● Exercise goal
Would you transcribe the listing exactly as it stands, minus any images?

● Data
------

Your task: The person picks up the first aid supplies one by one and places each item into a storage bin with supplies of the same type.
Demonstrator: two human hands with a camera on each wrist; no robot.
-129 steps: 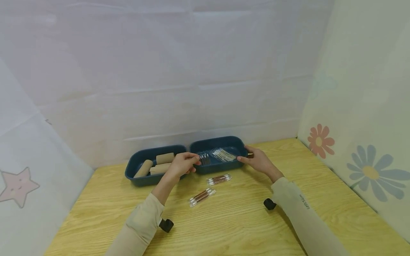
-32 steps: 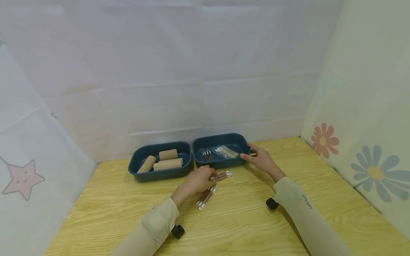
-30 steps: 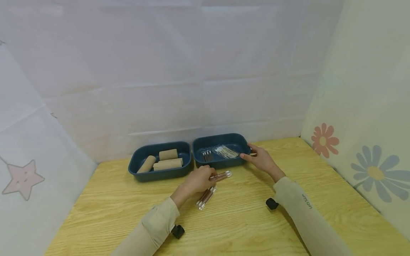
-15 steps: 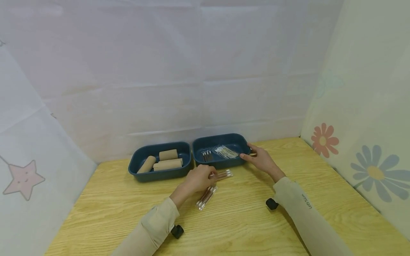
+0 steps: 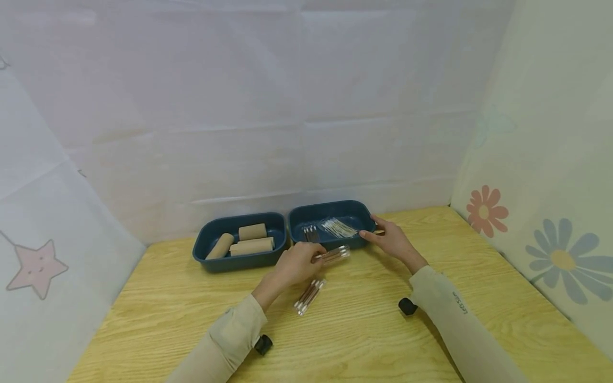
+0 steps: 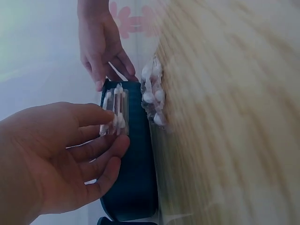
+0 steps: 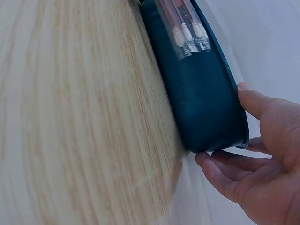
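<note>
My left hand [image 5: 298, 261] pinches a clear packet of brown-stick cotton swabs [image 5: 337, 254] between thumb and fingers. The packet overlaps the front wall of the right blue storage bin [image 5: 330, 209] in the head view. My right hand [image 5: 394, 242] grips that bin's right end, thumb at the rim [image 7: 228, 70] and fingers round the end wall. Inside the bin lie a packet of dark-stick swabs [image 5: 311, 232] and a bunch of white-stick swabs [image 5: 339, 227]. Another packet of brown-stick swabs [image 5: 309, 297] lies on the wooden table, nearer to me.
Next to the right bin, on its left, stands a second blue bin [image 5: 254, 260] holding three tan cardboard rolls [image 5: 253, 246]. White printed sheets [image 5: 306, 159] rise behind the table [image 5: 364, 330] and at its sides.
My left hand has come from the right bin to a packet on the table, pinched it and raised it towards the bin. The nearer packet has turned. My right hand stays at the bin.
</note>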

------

● Task solution
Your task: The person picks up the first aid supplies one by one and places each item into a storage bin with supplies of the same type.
Demonstrator: two human hands with a camera on each wrist; no robot.
-129 steps: 
-32 steps: 
-30 steps: 
-15 steps: 
+0 steps: 
+0 steps: 
+0 steps: 
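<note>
My left hand [image 5: 298, 261] pinches a clear packet of brown-stick cotton swabs [image 5: 337, 254] between thumb and fingers. The packet overlaps the front wall of the right blue storage bin [image 5: 330, 209] in the head view. My right hand [image 5: 394, 242] grips that bin's right end, thumb at the rim [image 7: 228, 70] and fingers round the end wall. Inside the bin lie a packet of dark-stick swabs [image 5: 311, 232] and a bunch of white-stick swabs [image 5: 339, 227]. Another packet of brown-stick swabs [image 5: 309, 297] lies on the wooden table, nearer to me.
Next to the right bin, on its left, stands a second blue bin [image 5: 254, 260] holding three tan cardboard rolls [image 5: 253, 246]. White printed sheets [image 5: 306, 159] rise behind the table [image 5: 364, 330] and at its sides.
My left hand has come from the right bin to a packet on the table, pinched it and raised it towards the bin. The nearer packet has turned. My right hand stays at the bin.
</note>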

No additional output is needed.